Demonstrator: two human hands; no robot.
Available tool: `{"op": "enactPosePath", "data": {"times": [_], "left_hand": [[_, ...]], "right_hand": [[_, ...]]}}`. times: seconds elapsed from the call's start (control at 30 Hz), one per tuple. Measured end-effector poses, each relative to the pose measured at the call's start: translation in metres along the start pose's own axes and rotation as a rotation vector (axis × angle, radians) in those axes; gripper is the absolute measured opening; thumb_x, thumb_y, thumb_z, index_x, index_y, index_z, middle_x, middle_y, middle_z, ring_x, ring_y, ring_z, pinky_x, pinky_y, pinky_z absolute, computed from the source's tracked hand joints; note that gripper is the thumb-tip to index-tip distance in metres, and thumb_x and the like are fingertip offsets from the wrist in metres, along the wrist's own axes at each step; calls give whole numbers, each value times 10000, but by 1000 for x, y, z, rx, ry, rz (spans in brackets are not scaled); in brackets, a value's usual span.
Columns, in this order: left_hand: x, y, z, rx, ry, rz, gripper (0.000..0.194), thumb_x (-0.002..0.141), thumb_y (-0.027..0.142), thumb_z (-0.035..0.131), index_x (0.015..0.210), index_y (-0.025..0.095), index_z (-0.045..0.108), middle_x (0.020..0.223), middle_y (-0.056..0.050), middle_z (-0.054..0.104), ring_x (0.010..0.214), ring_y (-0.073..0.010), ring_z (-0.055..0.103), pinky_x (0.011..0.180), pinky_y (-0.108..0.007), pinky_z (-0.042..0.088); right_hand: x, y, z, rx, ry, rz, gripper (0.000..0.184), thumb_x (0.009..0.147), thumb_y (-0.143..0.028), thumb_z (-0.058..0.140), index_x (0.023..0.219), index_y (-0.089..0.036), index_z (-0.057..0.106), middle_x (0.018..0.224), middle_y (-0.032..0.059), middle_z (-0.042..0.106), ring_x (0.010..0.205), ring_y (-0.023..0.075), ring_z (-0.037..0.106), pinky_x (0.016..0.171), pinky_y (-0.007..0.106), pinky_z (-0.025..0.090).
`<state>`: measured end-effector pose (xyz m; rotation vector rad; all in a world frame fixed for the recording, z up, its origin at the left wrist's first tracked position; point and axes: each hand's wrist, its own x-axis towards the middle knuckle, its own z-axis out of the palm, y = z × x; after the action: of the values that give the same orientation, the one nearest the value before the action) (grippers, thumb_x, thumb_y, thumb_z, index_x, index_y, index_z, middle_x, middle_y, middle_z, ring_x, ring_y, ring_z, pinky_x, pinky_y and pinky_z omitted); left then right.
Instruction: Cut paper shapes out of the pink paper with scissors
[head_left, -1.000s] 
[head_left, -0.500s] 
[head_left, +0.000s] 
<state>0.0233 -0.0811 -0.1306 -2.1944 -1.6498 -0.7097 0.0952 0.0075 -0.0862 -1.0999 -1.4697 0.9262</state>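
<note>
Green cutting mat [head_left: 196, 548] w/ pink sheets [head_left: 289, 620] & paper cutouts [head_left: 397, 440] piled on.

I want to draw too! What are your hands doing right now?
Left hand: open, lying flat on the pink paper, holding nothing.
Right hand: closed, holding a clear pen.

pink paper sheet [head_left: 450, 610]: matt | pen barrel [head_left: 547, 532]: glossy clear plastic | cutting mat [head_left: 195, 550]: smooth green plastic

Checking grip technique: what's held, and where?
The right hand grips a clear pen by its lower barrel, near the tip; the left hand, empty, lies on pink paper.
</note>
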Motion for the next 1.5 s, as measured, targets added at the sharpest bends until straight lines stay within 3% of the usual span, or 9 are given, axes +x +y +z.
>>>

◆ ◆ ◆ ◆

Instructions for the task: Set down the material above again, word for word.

Response area:
Demonstrator: two human hands; no robot.
Available tool: `{"op": "enactPosePath", "data": {"times": [_], "left_hand": [[_, ...]], "right_hand": [[_, ...]]}}`. times: seconds elapsed from the call's start (control at 30 Hz), one per tuple. Measured end-effector poses, each relative to the pose measured at the call's start: translation in metres along the start pose's own axes and rotation as a rotation vector (axis × angle, radians) in those axes; gripper is the absolute measured opening; thumb_x, thumb_y, thumb_z, index_x, index_y, index_z, middle_x, middle_y, middle_z, ring_x, ring_y, ring_z, pinky_x, pinky_y, pinky_z absolute, computed from the source's tracked hand joints; note that gripper is the thumb-tip to index-tip distance in metres, and thumb_x and the like are fingertip offsets from the wrist in metres, along the wrist's own axes at each step; calls give whole numbers, each value times 10000, but by 1000 for x, y, z, rx, ry, rz (spans in brackets are not scaled); in brackets, a value's usual span.
Columns, in this order: left_hand: x, y, z, rx, ry, rz, gripper (0.000..0.194), thumb_x (-0.002..0.141), thumb_y (-0.027..0.142), thumb_z (-0.035..0.131), index_x (0.015..0.210), index_y (-0.025..0.095), index_z (-0.045..0.108), middle_x (0.020..0.223), middle_y (-0.056..0.050), middle_z (-0.054..0.104), ring_x (0.010..0.214), ring_y (-0.073..0.010), ring_z (-0.055..0.103), pinky_x (0.011..0.180), pinky_y (-0.108..0.007), pinky_z (-0.042..0.088); right_hand: x, y, z, rx, ry, rz, gripper (0.000..0.184), thumb_x (0.009..0.147), thumb_y (-0.143..0.028), thumb_z (-0.058..0.140), index_x (0.023..0.219), index_y (-0.089..0.036), index_z (-0.057..0.106), middle_x (0.018..0.224), middle_y (-0.032..0.059), middle_z (-0.042..0.106), ring_x (0.010..0.205), ring_y (-0.023..0.075), ring_z (-0.037..0.106), pinky_x (0.016..0.171), pinky_y (-0.007..0.106), pinky_z (-0.025..0.090).
`<state>`: measured end-effector pose (xyz m; rotation vector rad; all in a world frame fixed for the recording, z up, its origin at the left wrist's first tracked position; point and axes: each hand's wrist, its own x-axis towards the middle knuckle, its own z-axis out of the palm, y = z × x; after the action: of the values that give the same orientation, the one nearest the value before the action) (grippers, thumb_x, thumb_y, thumb_z, index_x, index_y, index_z, middle_x, middle_y, middle_z, ring_x, ring_y, ring_z, pinky_x, pinky_y and pinky_z omitted); left then right.
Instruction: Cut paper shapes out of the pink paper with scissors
[head_left, -1.000s] 
[head_left, -0.500s] 
[head_left, +0.000s] 
<state>0.0233 -0.0811 -0.1306 -2.1944 -1.6498 -0.7097 0.0952 0.0075 -0.0862 -1.0999 -1.4697 0.9262</state>
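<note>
Green cutting mat [head_left: 196, 548] w/ pink sheets [head_left: 289, 620] & paper cutouts [head_left: 397, 440] piled on.

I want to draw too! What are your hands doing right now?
Left hand: open, lying flat on the pink paper, holding nothing.
Right hand: closed, holding a clear pen.

pink paper sheet [head_left: 450, 610]: matt | pen barrel [head_left: 547, 532]: glossy clear plastic | cutting mat [head_left: 195, 550]: smooth green plastic

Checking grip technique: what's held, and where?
The right hand grips a clear pen by its lower barrel, near the tip; the left hand, empty, lies on pink paper.
</note>
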Motion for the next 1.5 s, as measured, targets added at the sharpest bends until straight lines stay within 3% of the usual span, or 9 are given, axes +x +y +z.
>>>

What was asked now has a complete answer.